In Crystal DiskMark, Plextor SSD outperforms the XPG S10 SSD with more than 500 Mb/s difference in sequential read, while leading the write section by 34 MB/s margin. Overall, Plextor has done a fantastic job.
Plextor M8PeGN 256GB NVMe SSD has showed some promising results. The SSD runs on a Gen3 x4 interface to replicated highest possible speed, supports TOSHIBA 15nm Toggle MLC and Marvell 88SS1093 controller to make sure the adequate performance deliver out of the box.
Synthetic benchmarks, well, the Plextor M8PeGN 256GB NVMe SSD has merely replicated the performance that company has advertised on their website and honestly, with some few jerks in write, the SSD has surprised me with its excellent sequential performance. In Crystal DiskMark, Plextor M8PeGN produced a whopping 2316 MB/s sequential read and thrashed an XPG Gammix S10 by 500 MB/s difference on top. This is truly phenomenal output out of the box, I must conceal. On the other hand, the real world copying hasn’t been lived up to the expectation, but still much better than the SATA III SSD.
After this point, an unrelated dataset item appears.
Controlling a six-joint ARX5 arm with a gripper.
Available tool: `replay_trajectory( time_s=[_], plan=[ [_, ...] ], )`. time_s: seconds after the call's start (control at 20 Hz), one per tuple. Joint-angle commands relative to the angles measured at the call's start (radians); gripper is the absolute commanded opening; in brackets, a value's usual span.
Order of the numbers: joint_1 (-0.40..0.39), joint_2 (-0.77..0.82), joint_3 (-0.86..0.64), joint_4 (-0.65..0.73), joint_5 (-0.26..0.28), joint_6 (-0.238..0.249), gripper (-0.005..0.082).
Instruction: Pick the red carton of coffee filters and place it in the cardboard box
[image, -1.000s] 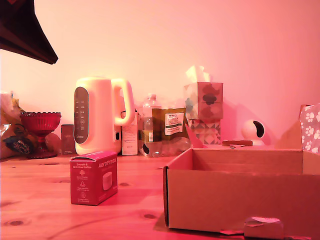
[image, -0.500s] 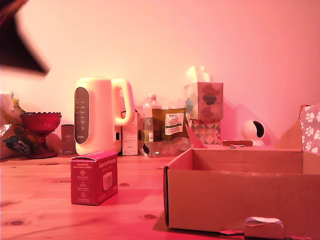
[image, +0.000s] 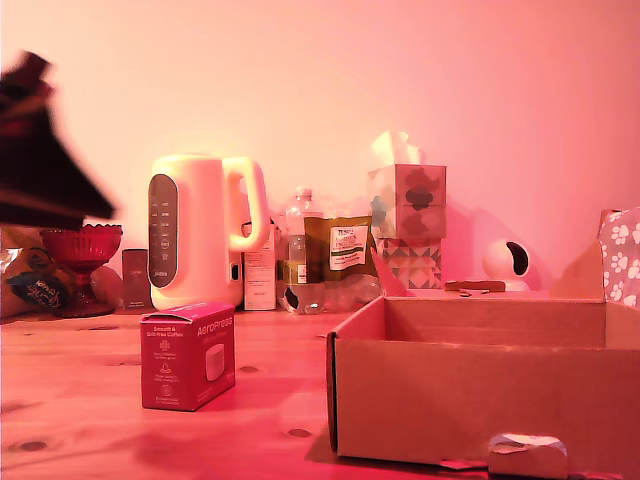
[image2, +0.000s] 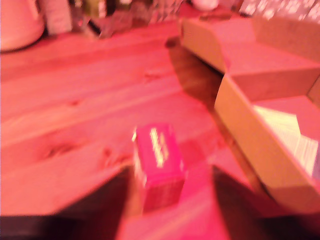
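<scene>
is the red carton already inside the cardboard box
No, in the exterior view the red carton stands on the wooden table, apart from the cardboard box on its left.

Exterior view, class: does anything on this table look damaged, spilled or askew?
Nothing is spilled or toppled. The red carton stands upright on the table. The one oddity is a torn scrap of tape or label peeling at the cardboard box's front bottom edge.

"AeroPress" on the red carton (image: 188, 356)
</scene>
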Motion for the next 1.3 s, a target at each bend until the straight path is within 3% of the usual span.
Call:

During Synthetic read and write testing, the thermals maxed out at 73C being worrying condition until I found, this drive never even throttled at given temperatures; a good sign. Such thermal productivity is inevitable as it lacks a heatsink. I believe, with a heatsink body, this drive would deliver much better results. Overall, the performance replication has been fantastic for this NVMe drive.
Value & Availability
Offering an excellent sequential read performance and an optimal write stack, Plextor M8PeGN series 256GB NVMe drive is available on Amazon at around $139 US dollar. Considering the numbers in above charts, the SSD delivered more than expected being impressive. However, I also noticed that Samsung Pro M.2, a premium brand in the market, is selling similar capacity SSD at $119 therefore, to get more attention of the consumer, a slight reduction in price would greatly increase the value in the competition.